If you do happen to have more Bailey's hat is.

By no idea
I believe I have the same plane albeit with Groz on the lever cap. I bought this from Wickes in the same type of packaging yours is in. I have managed to fettle it enough to get fine, consistent shavings from it and the blade is decent. The general fit and finish is poor but it is a decent plane for the £20 or so that it sells for (even better in your case when it's free lol).

It's neither a silk purse or pigs ear - it's a useable tool that will do what a plane is meant to without offering the satisfaction that a purist would look for in a plane.
By Argus
If the plane doesn't perform to 'best' standards, you may always convert it to a scrub-action where precision is not an absolute requirement..... if you have a use for a scrub-plane, that is.
By Bod
Part 2
The blade has been honed to a 30 degree angle on an Eclipse 36 clone jig.

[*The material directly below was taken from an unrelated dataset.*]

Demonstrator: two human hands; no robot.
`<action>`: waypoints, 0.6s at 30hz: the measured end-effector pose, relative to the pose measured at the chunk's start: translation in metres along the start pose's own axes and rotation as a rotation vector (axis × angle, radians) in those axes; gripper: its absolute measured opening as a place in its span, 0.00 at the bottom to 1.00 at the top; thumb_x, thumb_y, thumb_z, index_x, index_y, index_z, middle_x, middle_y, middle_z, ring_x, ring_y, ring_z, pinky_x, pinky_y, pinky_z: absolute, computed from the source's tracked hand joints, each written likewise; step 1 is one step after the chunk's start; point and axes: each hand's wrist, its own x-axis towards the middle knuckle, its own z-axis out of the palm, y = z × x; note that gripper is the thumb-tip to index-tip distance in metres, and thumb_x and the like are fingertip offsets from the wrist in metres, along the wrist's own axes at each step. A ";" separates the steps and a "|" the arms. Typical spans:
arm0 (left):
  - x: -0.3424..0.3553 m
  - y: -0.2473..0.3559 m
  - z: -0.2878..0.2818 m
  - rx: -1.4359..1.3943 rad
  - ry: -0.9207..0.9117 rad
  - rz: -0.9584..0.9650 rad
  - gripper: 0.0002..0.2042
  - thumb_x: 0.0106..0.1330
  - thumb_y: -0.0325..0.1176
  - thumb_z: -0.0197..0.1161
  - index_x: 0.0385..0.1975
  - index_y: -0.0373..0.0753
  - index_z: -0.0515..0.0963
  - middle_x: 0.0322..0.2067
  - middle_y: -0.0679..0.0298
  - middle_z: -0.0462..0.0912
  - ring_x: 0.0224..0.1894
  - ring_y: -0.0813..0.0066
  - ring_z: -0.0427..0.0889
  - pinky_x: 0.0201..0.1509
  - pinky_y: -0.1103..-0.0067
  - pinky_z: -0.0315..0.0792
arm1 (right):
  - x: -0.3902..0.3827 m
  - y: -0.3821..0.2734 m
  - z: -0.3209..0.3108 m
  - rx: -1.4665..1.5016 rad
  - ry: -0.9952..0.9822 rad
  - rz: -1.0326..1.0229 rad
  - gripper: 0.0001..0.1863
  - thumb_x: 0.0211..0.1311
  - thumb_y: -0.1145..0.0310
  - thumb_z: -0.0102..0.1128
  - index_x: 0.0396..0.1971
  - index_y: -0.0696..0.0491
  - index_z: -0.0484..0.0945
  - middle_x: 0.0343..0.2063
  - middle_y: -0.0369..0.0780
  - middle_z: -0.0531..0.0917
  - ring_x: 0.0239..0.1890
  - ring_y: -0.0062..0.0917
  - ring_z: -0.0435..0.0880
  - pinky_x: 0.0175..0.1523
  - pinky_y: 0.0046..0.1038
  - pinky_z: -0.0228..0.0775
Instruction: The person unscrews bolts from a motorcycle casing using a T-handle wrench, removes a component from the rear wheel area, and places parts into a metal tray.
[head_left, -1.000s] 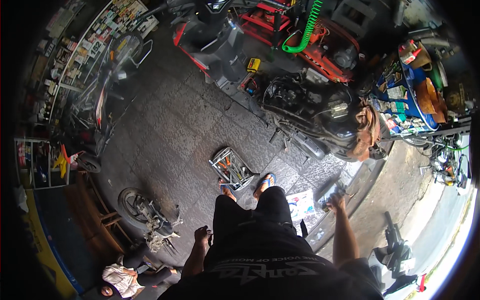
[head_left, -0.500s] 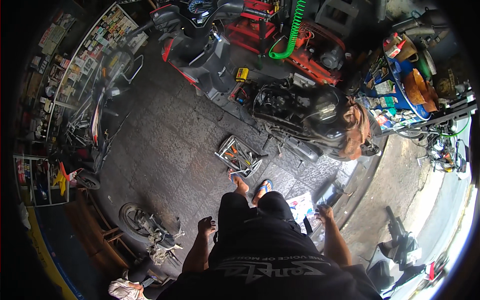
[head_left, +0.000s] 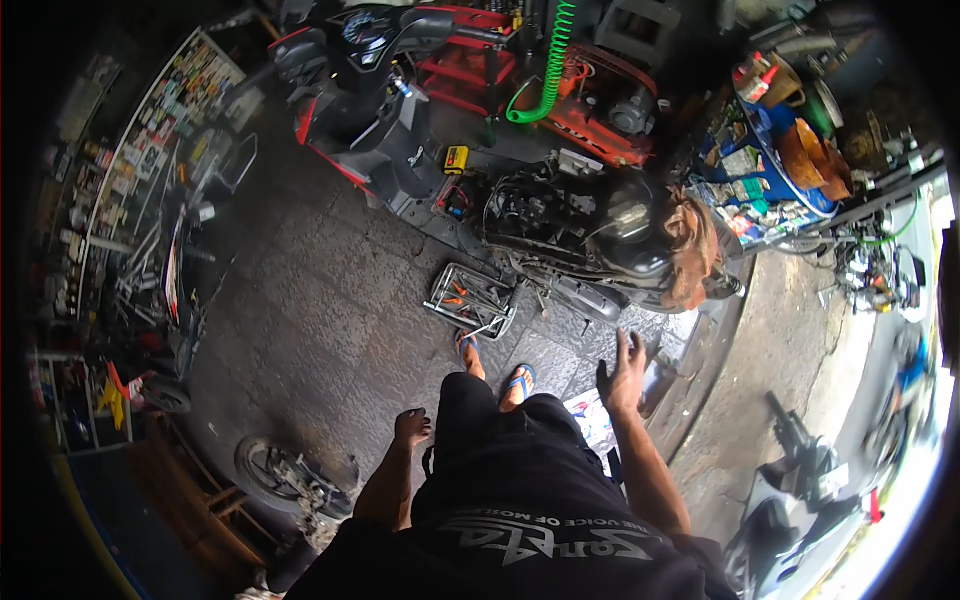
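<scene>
My right hand [head_left: 628, 368] is out in front, fingers spread wide and holding nothing, hovering just short of the black motorcycle [head_left: 590, 235] stripped down on the stone floor [head_left: 300, 300]. My left hand [head_left: 411, 426] hangs by my hip, fingers loosely curled and empty. A wire tool tray [head_left: 472, 298] sits on the floor just ahead of my blue sandals [head_left: 520, 380].

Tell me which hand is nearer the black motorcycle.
Right. The right hand reaches forward with fingers spread, just below the black motorcycle. The left hand hangs by the hip, farther back and off to the left of it.
</scene>
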 end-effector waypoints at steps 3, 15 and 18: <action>0.004 0.036 0.024 0.330 0.086 0.099 0.08 0.65 0.37 0.57 0.32 0.39 0.70 0.21 0.67 0.71 0.17 0.77 0.68 0.20 0.74 0.66 | 0.006 -0.048 0.004 0.070 0.069 -0.088 0.45 0.48 0.75 0.68 0.68 0.47 0.58 0.65 0.53 0.58 0.60 0.48 0.67 0.64 0.41 0.63; 0.022 0.196 -0.002 0.731 0.082 0.170 0.13 0.68 0.41 0.55 0.44 0.39 0.76 0.32 0.64 0.81 0.28 0.74 0.80 0.32 0.75 0.77 | -0.028 -0.051 0.049 0.059 0.446 0.418 0.50 0.45 0.74 0.66 0.70 0.54 0.50 0.66 0.59 0.55 0.65 0.54 0.58 0.69 0.42 0.54; 0.022 0.228 -0.007 0.767 0.092 0.184 0.13 0.68 0.41 0.55 0.45 0.39 0.75 0.33 0.64 0.81 0.29 0.75 0.80 0.33 0.75 0.77 | -0.071 -0.023 0.073 -0.057 0.329 0.682 0.53 0.45 0.72 0.68 0.71 0.53 0.46 0.67 0.56 0.54 0.66 0.52 0.58 0.69 0.43 0.53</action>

The back has not been flattened, save for rubbing the burr edge off flat on the oil stone.
Cap iron set to approx 0.75mm, no work done on cap iron.
Blade fitted in plane, set to a very fine cut. 5 full turns of the depth adjuster nut to take up the slack from blade moving down to moving up.
Shavings made.
Very benign soft pine.

Surface finish left.
Can be made better by flattening the back of the blade.

Trying for a thicker shaving, the poorly fitting cap iron caused a blockage.

Blockage cleared, reset to fine shavings.

Working nicely on oak.

Initial impression.
If you are working away from home, and need to get out of trouble, and have the sharpening ability, then this will do.
For a complete beginner, huge frustration's.
Next will be a complete strip down, to see if I can make this thing sing!
All that has been done now is just to hone the blade, and it's worked, not to its best, but early days.

By Bod
Part 3, the beast in bits.
SAM_0001b (1).JPG
Stripped out, the heritage is clear to see.
No great surprises.

Now the curious aspect.
SAM_0001b (2).JPG
These threads, look similar to the old Stanley/Record ones.
A 1/4x20 BSW Die nut runs up and down the threads, very loosly, defiantly 20 TPI, and a brass handle nut from a UK made Stanley fits.
A source of spares for older planes?

The frog screws are the same older thread, but the lever cap screw is M6 metric. The adjusting nut screw is left hand threaded.
The back of the blade was flattened on an oil stone, just the first 2-3 mm, the cap iron also tidied up to remove the gap above the blade.
The handles took the most work to smooth out the moulding joints.
The blade end of the lateral adjusting lever needed lifting to fit in the blade slot fully, which cured most of the stiffness, previously felt.
Reassembly as expected, the frog was put in line with the back of the mouth, leaving the mouth fairly open.
Using it.
Worked as expected, better on a fine cut than coarse. Rubbing the sole with candle wax improved the action. Handles....less said the better, felt worse than the heavy lacquer on wooden handles, will make hands sweaty quickly.
Improvements that could be made.
1. Change the handles for wooden ones, without the heavy lacquer.
2. Smooth down the sole, in effect polish the sole to remove the machining marks.
Overall better than expected but not by much. Needs knowledgable experience to get the best from it. Not a happy tool for a beginner, at £26 currently, better for site work than workshop.